■ Problem to solve
In the records that follow, the lines from the one containing "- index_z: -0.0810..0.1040" to the one containing "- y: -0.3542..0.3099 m", inclusive, are to be given again exactly.

[[ Data section open ]]

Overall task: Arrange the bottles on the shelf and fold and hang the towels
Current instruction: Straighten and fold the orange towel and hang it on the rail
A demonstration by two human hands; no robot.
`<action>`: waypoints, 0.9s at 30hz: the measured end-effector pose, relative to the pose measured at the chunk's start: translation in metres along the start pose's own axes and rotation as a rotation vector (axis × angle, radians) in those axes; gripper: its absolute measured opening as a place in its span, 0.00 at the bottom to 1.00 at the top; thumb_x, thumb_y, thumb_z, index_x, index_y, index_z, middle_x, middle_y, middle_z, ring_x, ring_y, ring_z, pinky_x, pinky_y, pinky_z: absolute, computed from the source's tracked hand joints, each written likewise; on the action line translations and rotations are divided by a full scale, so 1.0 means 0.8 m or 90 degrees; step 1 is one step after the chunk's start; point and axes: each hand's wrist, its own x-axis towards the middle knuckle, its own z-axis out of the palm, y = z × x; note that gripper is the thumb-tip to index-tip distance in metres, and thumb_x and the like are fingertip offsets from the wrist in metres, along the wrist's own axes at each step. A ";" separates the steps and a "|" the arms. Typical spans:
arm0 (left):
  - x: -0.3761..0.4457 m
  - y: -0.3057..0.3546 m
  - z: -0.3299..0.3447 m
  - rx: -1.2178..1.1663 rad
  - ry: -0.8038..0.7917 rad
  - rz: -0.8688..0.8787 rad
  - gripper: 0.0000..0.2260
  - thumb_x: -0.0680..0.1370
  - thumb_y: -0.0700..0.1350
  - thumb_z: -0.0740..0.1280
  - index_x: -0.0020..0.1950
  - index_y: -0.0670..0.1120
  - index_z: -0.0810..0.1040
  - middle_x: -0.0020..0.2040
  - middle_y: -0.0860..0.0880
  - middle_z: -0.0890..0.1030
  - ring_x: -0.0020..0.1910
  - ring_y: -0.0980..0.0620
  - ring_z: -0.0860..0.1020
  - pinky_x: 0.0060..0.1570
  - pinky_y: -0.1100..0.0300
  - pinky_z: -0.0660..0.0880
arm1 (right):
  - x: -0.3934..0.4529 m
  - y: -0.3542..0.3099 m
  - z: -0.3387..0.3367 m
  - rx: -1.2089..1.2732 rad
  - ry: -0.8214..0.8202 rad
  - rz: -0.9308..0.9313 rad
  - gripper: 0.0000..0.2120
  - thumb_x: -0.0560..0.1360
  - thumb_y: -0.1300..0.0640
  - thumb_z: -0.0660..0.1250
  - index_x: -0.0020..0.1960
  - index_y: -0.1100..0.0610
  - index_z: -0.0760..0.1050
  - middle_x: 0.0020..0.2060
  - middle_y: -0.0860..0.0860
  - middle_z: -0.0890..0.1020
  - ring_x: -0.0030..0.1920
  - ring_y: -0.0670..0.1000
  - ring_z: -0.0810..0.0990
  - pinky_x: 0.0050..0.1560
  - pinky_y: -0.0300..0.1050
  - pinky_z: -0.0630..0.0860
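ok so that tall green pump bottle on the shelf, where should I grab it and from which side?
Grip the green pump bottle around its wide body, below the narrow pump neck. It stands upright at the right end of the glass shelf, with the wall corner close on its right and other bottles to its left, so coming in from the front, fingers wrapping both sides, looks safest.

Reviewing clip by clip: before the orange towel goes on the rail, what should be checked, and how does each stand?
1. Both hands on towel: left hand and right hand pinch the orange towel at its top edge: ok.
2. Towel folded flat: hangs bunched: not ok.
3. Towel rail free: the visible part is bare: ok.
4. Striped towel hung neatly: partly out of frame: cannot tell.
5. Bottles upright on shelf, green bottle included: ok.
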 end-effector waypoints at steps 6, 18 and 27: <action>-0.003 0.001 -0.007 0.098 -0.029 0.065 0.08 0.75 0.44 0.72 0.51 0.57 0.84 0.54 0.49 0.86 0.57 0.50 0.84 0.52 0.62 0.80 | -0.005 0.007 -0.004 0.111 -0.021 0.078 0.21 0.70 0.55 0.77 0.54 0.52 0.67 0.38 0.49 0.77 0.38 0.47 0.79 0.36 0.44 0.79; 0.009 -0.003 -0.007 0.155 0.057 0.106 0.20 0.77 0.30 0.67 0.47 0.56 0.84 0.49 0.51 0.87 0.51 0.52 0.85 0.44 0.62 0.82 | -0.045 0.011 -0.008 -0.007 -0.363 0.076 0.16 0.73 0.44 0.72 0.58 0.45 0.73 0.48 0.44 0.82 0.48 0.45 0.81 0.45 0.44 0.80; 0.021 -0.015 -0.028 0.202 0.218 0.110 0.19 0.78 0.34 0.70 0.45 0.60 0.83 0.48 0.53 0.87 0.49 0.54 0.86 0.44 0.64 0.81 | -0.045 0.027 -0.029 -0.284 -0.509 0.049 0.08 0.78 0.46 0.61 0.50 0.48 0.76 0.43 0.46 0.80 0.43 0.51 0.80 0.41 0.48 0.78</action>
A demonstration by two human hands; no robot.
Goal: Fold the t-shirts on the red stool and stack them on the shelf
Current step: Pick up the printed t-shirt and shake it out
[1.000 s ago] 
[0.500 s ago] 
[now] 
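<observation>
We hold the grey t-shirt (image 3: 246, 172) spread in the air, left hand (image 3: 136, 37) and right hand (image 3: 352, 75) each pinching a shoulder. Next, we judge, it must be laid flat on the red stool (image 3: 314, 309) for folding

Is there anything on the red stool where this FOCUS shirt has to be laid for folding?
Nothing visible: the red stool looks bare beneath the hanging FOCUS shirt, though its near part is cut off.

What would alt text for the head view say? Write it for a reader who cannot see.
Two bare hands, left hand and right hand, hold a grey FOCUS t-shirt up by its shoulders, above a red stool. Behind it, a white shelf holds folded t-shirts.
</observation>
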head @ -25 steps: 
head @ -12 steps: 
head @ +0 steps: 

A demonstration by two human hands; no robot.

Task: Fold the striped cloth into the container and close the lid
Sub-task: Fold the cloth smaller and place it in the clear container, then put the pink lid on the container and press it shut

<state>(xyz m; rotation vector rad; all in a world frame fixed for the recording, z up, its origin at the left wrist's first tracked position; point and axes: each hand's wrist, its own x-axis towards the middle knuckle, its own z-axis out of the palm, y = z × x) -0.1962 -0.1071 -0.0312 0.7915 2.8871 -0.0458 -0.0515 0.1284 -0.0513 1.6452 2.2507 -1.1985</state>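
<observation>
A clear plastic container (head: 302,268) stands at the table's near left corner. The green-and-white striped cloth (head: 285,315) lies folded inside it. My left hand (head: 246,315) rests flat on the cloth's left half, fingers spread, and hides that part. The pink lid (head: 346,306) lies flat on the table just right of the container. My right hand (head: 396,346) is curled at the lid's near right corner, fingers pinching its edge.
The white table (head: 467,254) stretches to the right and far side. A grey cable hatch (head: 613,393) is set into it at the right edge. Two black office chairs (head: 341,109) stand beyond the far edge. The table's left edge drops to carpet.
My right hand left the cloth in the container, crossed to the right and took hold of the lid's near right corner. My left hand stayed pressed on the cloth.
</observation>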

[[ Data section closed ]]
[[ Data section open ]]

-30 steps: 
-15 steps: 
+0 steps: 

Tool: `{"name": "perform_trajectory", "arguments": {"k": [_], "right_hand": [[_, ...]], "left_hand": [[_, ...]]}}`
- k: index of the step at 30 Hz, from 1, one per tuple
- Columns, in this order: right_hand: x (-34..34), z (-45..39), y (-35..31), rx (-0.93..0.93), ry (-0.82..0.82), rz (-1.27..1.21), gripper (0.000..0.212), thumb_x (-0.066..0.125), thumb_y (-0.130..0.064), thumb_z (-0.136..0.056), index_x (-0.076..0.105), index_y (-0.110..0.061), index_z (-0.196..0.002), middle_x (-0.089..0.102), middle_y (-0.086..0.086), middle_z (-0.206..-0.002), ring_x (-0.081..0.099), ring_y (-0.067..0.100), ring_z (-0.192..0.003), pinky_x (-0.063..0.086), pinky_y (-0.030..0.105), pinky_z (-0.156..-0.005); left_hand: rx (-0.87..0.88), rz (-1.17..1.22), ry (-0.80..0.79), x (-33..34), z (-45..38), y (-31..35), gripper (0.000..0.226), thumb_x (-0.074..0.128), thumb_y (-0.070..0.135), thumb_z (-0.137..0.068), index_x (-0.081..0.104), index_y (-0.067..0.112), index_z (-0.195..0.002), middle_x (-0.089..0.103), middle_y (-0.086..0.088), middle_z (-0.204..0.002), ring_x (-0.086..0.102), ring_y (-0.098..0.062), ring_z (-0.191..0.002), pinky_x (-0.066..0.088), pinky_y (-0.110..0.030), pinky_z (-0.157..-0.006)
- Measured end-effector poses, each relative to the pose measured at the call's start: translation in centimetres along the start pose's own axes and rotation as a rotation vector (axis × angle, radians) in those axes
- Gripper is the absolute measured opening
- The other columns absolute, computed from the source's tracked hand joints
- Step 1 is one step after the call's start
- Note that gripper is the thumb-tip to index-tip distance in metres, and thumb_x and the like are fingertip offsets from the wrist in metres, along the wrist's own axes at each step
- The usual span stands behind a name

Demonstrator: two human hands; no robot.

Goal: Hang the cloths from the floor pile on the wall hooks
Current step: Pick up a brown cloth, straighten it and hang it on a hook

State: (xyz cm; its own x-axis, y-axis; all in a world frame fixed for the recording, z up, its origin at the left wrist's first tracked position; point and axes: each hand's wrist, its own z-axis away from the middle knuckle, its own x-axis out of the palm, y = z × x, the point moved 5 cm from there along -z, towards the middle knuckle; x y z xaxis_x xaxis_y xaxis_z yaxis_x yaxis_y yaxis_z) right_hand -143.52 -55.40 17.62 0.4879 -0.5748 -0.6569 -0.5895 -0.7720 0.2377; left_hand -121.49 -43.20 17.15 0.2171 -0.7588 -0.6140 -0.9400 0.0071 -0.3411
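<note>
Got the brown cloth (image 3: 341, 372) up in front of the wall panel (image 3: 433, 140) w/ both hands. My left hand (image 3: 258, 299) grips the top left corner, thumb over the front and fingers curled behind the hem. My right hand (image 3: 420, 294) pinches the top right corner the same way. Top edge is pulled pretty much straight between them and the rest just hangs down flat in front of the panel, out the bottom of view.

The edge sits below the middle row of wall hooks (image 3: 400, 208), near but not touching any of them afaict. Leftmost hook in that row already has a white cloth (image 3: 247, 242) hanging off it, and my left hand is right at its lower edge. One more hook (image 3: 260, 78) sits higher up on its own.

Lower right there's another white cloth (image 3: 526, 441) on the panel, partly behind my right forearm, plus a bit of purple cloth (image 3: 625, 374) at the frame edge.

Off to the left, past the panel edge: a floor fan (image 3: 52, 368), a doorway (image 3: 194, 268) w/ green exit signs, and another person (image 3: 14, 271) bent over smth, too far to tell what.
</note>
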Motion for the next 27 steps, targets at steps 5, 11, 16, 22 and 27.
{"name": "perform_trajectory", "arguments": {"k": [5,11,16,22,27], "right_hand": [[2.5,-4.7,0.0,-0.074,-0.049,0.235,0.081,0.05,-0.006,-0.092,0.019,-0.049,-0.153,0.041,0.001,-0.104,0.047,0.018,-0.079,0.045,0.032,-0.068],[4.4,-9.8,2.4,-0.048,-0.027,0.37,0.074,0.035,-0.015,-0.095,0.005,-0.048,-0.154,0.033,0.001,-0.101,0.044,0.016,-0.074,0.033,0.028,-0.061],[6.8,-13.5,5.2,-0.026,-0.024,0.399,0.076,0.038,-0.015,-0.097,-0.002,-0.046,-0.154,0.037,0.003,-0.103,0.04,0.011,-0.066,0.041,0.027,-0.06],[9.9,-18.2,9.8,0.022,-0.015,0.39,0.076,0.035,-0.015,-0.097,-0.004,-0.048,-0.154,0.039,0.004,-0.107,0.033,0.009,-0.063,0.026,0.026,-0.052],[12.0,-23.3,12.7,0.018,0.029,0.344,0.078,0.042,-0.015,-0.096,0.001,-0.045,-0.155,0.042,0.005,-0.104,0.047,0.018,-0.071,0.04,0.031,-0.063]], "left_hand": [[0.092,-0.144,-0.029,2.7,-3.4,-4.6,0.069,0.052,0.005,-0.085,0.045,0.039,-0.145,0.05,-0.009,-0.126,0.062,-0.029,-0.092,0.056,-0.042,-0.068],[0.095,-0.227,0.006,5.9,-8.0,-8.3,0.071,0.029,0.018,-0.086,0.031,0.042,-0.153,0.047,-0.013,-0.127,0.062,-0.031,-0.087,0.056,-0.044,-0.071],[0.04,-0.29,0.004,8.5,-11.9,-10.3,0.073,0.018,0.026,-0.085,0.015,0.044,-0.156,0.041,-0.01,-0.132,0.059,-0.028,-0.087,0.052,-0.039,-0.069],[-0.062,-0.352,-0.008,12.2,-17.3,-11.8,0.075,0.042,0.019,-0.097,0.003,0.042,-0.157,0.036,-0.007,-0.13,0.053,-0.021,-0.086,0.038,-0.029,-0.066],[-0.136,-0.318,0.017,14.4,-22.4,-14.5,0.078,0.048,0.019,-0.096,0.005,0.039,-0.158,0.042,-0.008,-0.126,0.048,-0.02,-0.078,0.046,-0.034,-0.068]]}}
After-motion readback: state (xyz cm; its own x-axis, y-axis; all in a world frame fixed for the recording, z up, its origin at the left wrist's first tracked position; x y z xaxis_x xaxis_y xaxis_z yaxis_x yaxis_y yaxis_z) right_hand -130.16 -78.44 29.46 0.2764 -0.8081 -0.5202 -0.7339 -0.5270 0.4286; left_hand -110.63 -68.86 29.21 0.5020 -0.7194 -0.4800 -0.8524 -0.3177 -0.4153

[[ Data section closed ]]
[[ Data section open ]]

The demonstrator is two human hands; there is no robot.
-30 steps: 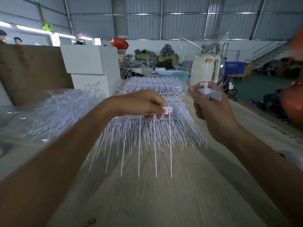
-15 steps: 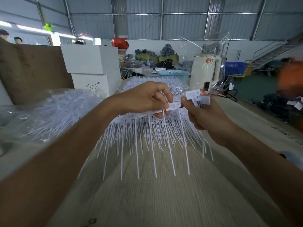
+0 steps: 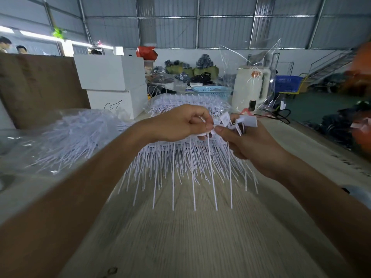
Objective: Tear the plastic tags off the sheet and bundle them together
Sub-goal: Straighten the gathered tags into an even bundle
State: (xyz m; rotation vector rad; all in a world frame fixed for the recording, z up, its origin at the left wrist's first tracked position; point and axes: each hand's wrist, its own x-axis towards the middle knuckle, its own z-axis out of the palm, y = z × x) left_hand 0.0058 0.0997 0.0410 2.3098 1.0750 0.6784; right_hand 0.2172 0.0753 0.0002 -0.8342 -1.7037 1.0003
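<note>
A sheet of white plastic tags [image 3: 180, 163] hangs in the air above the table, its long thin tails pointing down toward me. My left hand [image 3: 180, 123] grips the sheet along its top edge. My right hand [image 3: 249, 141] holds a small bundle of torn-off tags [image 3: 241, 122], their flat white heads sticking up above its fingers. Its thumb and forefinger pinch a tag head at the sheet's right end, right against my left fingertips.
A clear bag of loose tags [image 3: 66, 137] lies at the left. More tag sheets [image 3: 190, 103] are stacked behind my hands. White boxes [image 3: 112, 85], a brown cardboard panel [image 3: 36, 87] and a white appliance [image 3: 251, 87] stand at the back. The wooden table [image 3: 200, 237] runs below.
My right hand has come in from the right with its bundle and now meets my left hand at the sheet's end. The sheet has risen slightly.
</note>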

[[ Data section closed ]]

■ Response to the task
  - index_z: -0.0810..0.1040
  - middle_x: -0.0020..0.2040
  - middle_y: -0.0860..0.0880
  - middle_z: -0.0890..0.1030
  - ring_x: -0.0020..0.1910
  - ring_y: -0.0980..0.0620
  - ring_z: -0.0860..0.1020
  - pinky_x: 0.0060..0.1570
  - pinky_y: -0.1100..0.0300
  - pinky_z: -0.0660..0.0880
arm1 (right):
  - x: -0.3934..0.4529 m
  - y: -0.3542..0.3099 m

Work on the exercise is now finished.